Top of Dataset excerpt

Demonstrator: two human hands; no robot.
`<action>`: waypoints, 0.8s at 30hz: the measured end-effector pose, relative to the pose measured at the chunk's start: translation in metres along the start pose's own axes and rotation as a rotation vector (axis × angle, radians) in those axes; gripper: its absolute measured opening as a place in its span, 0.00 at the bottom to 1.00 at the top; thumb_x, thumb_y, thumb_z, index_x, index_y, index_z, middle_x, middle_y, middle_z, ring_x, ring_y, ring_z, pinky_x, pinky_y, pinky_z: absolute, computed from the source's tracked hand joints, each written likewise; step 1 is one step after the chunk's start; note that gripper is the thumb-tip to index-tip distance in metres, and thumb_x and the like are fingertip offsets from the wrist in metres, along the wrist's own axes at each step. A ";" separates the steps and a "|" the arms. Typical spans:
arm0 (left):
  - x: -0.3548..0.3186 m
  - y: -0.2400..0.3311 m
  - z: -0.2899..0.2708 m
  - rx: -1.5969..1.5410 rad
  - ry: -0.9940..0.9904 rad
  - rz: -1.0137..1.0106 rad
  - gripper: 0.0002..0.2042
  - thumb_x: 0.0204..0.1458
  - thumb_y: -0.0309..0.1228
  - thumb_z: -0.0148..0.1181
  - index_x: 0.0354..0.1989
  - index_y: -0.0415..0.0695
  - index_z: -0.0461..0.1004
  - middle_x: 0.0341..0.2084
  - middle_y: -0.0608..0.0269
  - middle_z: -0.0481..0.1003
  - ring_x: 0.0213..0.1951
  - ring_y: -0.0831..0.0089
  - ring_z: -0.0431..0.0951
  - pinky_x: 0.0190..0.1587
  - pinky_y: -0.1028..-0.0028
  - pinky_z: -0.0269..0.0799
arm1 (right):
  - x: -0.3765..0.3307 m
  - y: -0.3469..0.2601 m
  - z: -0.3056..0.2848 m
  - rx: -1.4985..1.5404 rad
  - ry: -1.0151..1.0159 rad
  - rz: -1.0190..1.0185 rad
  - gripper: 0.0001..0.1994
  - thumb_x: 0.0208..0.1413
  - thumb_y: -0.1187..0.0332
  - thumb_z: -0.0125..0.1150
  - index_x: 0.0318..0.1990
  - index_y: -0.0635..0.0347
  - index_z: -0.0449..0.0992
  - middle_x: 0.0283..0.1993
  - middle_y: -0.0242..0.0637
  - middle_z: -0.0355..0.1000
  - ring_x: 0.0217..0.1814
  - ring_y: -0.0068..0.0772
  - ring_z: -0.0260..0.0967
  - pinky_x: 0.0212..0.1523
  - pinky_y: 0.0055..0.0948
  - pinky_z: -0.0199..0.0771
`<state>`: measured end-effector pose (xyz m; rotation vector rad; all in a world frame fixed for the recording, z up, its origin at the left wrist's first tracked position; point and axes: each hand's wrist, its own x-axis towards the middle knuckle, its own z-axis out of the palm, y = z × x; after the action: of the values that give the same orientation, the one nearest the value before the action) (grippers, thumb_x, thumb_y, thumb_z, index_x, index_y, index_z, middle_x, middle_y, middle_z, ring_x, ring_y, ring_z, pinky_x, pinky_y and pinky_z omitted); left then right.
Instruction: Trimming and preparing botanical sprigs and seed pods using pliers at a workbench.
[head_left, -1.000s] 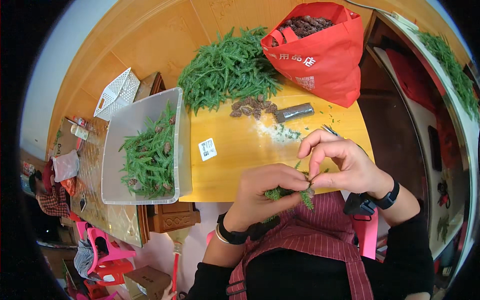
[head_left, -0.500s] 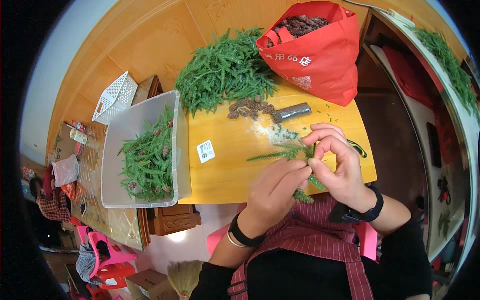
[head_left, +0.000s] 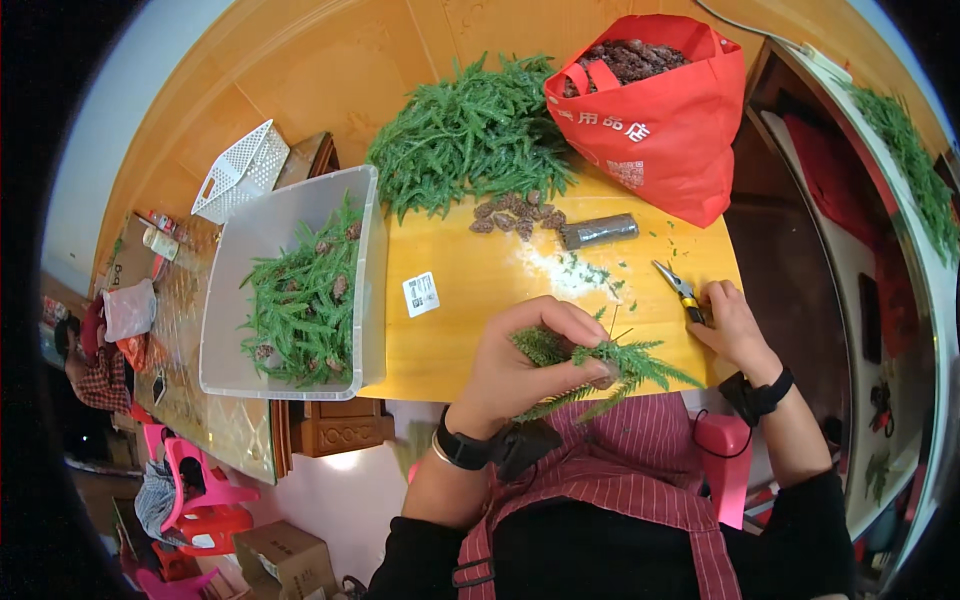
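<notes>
My left hand [head_left: 520, 365] pinches an artificial pine sprig [head_left: 645, 363] above the near edge of the yellow table. A brown pine cone [head_left: 604, 375] shows at the fingertips, and a thin wire sticks up from the greenery. Over at the table's right side, my right hand [head_left: 738, 328] has its fingers closed about the handle of a pair of pliers [head_left: 684, 289] with yellow and black grips. The pliers' jaws point away to the far left. Beyond the sprig lie white powder [head_left: 560, 275] and green clippings.
A clear plastic bin [head_left: 370, 290] holds cone-trimmed sprigs at left. Loose pine cones [head_left: 515, 212] and a dark wrapped bundle [head_left: 607, 230] lie before a heap of greenery [head_left: 465, 135]. A red bag [head_left: 665, 150] of cones stands at the far right, a white label [head_left: 420, 294] near the bin.
My right hand has left the sprig and moved right onto the pliers. My left hand keeps the sprig, now turned and lower. The view has shifted slightly.
</notes>
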<state>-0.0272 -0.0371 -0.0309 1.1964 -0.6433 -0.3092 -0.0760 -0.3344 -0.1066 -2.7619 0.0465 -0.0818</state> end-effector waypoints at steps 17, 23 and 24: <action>0.003 -0.033 -0.009 -0.708 -0.396 -0.134 0.13 0.34 0.22 0.67 0.27 0.40 0.68 0.28 0.53 0.72 0.32 0.67 0.73 0.36 0.71 0.68 | -0.022 -0.073 -0.084 0.458 -0.044 -0.474 0.07 0.35 0.69 0.58 0.21 0.64 0.71 0.22 0.39 0.69 0.40 0.45 0.69 0.41 0.34 0.67; 0.000 -0.029 0.008 -0.773 -0.349 -0.084 0.12 0.35 0.24 0.67 0.26 0.41 0.67 0.19 0.57 0.68 0.22 0.65 0.72 0.25 0.70 0.68 | -0.015 -0.083 -0.086 0.405 -0.044 -0.675 0.08 0.33 0.70 0.63 0.19 0.62 0.70 0.23 0.38 0.69 0.44 0.46 0.68 0.42 0.36 0.67; 0.000 -0.029 0.008 -0.772 -0.348 -0.084 0.12 0.35 0.24 0.67 0.26 0.41 0.67 0.19 0.57 0.68 0.22 0.65 0.72 0.25 0.70 0.68 | -0.014 -0.084 -0.086 0.399 -0.038 -0.693 0.08 0.33 0.70 0.63 0.19 0.61 0.70 0.23 0.37 0.69 0.43 0.45 0.68 0.41 0.36 0.68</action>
<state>-0.0293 -0.0534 -0.0561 0.4265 -0.6822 -0.7689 -0.0931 -0.2875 0.0032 -2.2581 -0.8405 -0.1946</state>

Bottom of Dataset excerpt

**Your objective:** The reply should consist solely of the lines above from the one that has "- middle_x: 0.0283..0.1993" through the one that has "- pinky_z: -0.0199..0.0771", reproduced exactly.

**Solution to the problem:**
  - middle_x: 0.0283..0.1993
  - middle_y: -0.0242..0.0637
  - middle_z: -0.0355..0.1000
  - ring_x: 0.0217..0.1814
  - ring_y: -0.0068..0.0772
  - ring_z: -0.0260..0.0967
  - pinky_x: 0.0212..0.1523
  - pinky_y: 0.0055..0.0948
  - pinky_z: -0.0199..0.0771

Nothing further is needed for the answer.